• _ASSIGNMENT_:
Report each line of the data that has "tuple" somewhere in it.

** Opening EXTRACTED ENTRIES block **

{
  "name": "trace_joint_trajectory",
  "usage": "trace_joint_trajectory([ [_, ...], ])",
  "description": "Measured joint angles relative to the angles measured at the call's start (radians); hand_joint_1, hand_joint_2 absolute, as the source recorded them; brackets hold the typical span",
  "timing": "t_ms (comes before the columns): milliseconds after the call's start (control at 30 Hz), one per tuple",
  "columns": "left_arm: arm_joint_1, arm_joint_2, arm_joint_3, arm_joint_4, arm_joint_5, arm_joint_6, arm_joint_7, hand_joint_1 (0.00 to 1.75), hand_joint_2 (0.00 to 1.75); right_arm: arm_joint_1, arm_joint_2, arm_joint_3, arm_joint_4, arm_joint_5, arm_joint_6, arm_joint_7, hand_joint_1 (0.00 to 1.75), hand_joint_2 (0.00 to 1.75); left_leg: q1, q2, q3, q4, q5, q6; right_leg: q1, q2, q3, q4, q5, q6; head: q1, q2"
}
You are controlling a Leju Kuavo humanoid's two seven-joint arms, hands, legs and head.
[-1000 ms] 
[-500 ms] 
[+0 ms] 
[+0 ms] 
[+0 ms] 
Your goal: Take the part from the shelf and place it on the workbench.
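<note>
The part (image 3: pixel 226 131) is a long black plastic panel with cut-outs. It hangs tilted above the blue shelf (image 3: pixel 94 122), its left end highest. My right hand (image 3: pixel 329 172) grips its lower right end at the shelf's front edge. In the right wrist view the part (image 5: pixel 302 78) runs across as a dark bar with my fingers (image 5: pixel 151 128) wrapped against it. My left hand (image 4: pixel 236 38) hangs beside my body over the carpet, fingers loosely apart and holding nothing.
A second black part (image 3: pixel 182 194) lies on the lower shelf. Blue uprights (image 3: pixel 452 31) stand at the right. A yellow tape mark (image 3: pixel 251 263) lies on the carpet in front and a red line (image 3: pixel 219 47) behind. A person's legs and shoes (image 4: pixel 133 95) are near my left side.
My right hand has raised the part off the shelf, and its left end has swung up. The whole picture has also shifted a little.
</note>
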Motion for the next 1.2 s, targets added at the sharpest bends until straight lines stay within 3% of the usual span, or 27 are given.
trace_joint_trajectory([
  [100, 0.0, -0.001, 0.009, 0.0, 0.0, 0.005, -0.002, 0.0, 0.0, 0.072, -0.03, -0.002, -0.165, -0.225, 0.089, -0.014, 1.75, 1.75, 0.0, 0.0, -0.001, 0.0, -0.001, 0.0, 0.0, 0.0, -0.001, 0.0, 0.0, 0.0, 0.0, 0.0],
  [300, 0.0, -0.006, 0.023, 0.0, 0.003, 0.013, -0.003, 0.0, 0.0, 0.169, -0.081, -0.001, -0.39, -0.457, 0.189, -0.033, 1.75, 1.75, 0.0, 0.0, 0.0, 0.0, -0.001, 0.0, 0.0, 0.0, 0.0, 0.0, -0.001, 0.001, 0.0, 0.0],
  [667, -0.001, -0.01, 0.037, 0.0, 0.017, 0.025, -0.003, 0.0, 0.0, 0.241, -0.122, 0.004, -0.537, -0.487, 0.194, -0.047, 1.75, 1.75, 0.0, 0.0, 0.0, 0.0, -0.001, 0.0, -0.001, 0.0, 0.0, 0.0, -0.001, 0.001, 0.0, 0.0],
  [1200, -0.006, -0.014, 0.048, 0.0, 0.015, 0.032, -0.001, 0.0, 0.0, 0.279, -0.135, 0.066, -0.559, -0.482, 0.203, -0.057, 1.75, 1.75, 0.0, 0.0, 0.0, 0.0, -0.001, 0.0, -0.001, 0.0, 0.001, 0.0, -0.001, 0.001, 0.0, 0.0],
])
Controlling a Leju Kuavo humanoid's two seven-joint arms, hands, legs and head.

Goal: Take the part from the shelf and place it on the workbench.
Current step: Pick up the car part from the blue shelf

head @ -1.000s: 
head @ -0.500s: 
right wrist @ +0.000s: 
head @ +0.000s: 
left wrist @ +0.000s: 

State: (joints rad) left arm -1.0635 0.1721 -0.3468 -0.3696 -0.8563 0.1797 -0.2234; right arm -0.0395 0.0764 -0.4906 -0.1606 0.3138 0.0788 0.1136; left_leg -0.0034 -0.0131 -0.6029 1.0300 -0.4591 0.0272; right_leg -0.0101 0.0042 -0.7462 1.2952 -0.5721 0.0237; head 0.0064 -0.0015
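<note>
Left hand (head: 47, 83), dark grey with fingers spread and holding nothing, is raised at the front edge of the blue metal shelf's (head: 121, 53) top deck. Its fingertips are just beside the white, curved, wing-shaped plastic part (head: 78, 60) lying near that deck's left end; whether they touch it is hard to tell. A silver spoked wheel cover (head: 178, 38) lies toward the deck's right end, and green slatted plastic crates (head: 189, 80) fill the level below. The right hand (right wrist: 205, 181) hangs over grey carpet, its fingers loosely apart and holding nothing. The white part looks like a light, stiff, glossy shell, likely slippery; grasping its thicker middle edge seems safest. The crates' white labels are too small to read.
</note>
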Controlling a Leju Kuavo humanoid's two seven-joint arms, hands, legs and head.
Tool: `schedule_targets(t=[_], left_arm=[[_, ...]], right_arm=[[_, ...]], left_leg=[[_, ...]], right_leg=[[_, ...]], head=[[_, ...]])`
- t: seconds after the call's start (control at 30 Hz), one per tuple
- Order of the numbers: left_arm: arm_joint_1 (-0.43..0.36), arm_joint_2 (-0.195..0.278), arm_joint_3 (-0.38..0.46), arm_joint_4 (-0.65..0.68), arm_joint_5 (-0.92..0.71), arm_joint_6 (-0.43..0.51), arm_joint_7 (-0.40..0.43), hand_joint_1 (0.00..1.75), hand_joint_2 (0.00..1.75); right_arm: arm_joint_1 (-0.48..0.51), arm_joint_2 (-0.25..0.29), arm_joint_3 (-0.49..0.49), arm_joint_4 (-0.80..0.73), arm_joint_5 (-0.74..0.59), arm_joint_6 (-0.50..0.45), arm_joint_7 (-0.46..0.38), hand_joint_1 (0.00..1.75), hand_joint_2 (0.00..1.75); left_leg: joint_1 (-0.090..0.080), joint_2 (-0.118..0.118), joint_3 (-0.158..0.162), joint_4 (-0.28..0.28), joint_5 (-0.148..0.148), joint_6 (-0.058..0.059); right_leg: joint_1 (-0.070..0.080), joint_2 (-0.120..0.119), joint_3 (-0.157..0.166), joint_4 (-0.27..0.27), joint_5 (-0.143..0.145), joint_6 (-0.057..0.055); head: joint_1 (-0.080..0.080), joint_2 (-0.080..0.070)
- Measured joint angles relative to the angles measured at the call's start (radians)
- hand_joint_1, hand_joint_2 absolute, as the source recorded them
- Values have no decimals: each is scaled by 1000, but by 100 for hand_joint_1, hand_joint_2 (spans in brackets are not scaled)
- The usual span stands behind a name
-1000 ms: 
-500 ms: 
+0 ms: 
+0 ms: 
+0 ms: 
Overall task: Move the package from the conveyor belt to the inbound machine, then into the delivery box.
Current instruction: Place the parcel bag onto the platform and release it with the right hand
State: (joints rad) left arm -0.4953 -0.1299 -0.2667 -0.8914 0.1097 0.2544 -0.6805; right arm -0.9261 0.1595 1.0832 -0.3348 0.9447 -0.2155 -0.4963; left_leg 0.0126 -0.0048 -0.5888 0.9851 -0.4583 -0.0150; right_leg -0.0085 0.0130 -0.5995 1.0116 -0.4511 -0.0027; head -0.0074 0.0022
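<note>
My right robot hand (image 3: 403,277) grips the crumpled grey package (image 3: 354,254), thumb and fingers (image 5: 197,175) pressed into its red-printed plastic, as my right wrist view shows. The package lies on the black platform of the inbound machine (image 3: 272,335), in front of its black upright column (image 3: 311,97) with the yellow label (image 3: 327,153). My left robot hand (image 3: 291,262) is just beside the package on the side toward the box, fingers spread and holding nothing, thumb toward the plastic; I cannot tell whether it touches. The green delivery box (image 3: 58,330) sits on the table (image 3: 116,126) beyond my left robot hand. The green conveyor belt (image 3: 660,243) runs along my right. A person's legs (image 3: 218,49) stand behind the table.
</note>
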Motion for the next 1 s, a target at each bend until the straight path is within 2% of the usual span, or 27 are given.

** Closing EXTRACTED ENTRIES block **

• _SOLUTION_:
  "timing": "t_ms (comes before the columns): milliseconds after the call's start (control at 30 Hz), one per tuple",
- t: seconds after the call's start (control at 30 Hz), one per tuple

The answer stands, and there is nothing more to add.